Results showed that out of the nearly 2,500 Idylla™ tests, 98.1% of the tests generated a valid result. The 1.9% invalid results generated with Idylla™ is approx. 40% lower than the included reference methods, which showed invalid results in 3.1% of the cases. Furthermore, the study showed an excellent concordance rate of 94.8% between Idylla™ and the reference methods. Further testing of the discordant cases (5.2%) with a third method confirmed the Idylla™ result in more than half of the cases (54.8%).

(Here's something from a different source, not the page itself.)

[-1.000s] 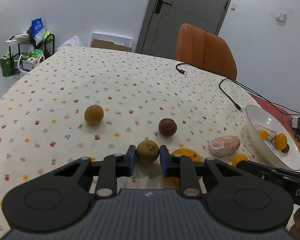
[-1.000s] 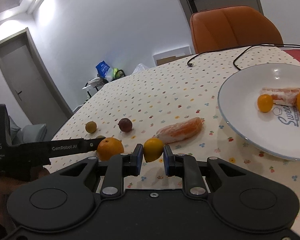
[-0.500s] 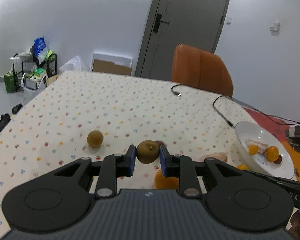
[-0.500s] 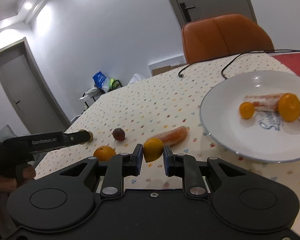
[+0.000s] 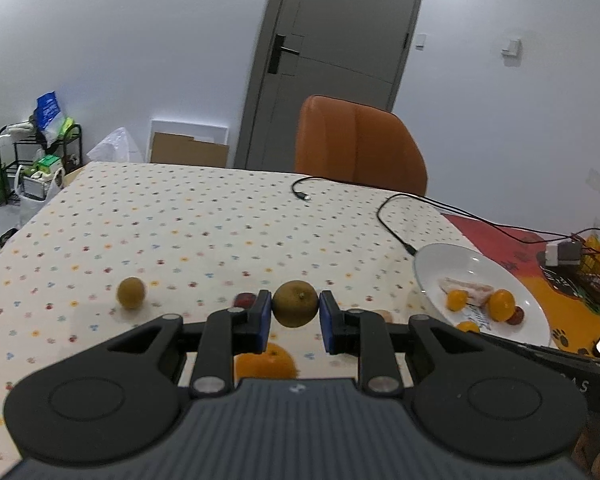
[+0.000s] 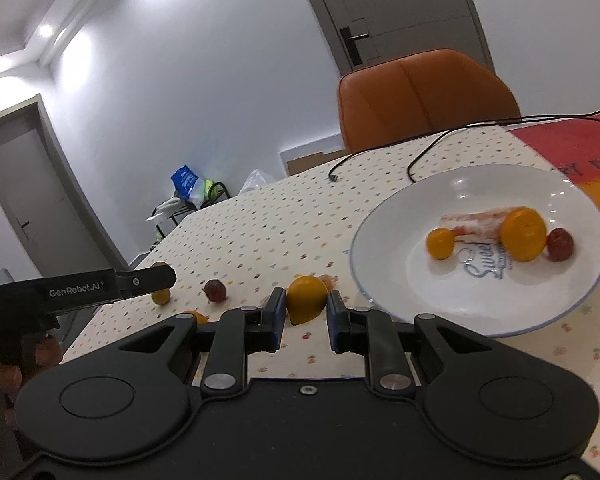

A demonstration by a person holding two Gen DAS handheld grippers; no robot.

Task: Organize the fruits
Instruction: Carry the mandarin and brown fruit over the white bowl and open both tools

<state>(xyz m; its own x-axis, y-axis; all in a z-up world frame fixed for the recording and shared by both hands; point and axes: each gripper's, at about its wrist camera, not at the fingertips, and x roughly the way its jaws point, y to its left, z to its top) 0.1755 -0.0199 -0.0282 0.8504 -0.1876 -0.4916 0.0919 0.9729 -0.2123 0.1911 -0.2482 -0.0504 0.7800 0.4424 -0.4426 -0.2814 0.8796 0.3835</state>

Dr. Arnaud Uguen, MD PhD, Department of Pathology of the Brest University Hospital, Brest, France, commented: “Data generated by the studies listed in our review demonstrate the high accuracy of the Idylla™ platform to test for actionable BRAF, NRAS, KRAS and EGFR mutations in different cancers, underlining the cost-effectiveness of Idylla™ testing compared to other molecular methods. Being rapid and easy to use, the Idylla™ platform can be used as a first-line diagnostic tool to reduce turnaround time, while a second-line more comprehensive Next Generation Sequencing (NGS) analysis can be carried out to provide additional information for the future management of patients.”